KieDyŚ
Rodzino, przyjaciele,
Piszę ten list ponieważ wiem, że kiedyś to skończę, nie wiem kiedy, pracuję nad sobą, ale niektórzy ludzie tacy są. Zostaje to z nimi na zawsze. Ta jedna myśl, żeby to skończyć. Pracuję nad tym 2 lata, ale wciąż są dni, że mogłabym wejść do wanny z zimną wodą i żyletką w ręce, wciąż mogę zrobić krok przed torami, krawędzią budynku, krawężnika prowadzącego na ulicę pędzących aut. Wiem, że nie zrobię tego dziś ,ale kiedyś tak. Kiedyś nic nie zjem i nie wypije i to będzie ten dzień. Tak, życie jest łatwe, a nawet bardzo, ale nie w moim ciele z tym umysłem. Kiedyś narysuje komiks, kiedyś nakręcę film, kiedyś będę uprawiać miłość, kiedyś wezmę LSD i kiedyś się zabije, ale nigdy nie wiem kiedy.
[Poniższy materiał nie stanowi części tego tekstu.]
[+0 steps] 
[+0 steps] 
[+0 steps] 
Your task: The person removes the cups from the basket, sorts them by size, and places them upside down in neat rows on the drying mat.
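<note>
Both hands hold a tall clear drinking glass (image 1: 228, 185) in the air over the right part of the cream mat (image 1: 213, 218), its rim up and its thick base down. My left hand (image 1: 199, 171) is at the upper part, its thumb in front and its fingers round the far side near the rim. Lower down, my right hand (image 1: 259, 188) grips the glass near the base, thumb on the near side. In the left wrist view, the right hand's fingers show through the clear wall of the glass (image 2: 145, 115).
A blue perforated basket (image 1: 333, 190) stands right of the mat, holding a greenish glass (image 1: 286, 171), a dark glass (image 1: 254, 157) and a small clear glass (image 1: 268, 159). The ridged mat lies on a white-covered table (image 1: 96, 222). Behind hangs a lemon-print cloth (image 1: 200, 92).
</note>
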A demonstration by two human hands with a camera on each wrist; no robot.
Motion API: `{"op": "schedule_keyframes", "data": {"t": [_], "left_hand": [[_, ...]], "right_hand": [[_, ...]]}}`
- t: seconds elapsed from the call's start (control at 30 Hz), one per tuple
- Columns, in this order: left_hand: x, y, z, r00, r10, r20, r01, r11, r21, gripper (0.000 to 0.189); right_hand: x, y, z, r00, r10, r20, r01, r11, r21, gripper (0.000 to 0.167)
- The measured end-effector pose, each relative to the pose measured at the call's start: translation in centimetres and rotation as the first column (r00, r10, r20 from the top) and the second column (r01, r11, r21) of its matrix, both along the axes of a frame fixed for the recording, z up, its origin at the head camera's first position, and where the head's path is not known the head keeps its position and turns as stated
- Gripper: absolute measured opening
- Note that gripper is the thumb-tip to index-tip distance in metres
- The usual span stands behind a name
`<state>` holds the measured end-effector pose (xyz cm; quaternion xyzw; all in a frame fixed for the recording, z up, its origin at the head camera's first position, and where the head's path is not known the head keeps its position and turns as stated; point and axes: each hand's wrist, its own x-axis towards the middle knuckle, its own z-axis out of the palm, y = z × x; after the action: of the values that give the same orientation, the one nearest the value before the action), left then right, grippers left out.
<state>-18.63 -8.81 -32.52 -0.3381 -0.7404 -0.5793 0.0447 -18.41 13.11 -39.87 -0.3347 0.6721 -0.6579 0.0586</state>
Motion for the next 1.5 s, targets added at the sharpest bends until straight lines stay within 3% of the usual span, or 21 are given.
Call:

Bo jak nigdy nic nie wiem.
Wasza,
Zoha
Komentarze (1)
"narysuje komiks" - narysuję
"zabije" - zabiję
"Zoha" - pewien nie jestem, ale chyba powinno przez "ch" https://sjp.pl/Zocha
"Bo jak nigdy nic nie wiem." - to zdanie brzmi dziwnie
No nie wiem. Krótkie to i nie do końca przekonujące.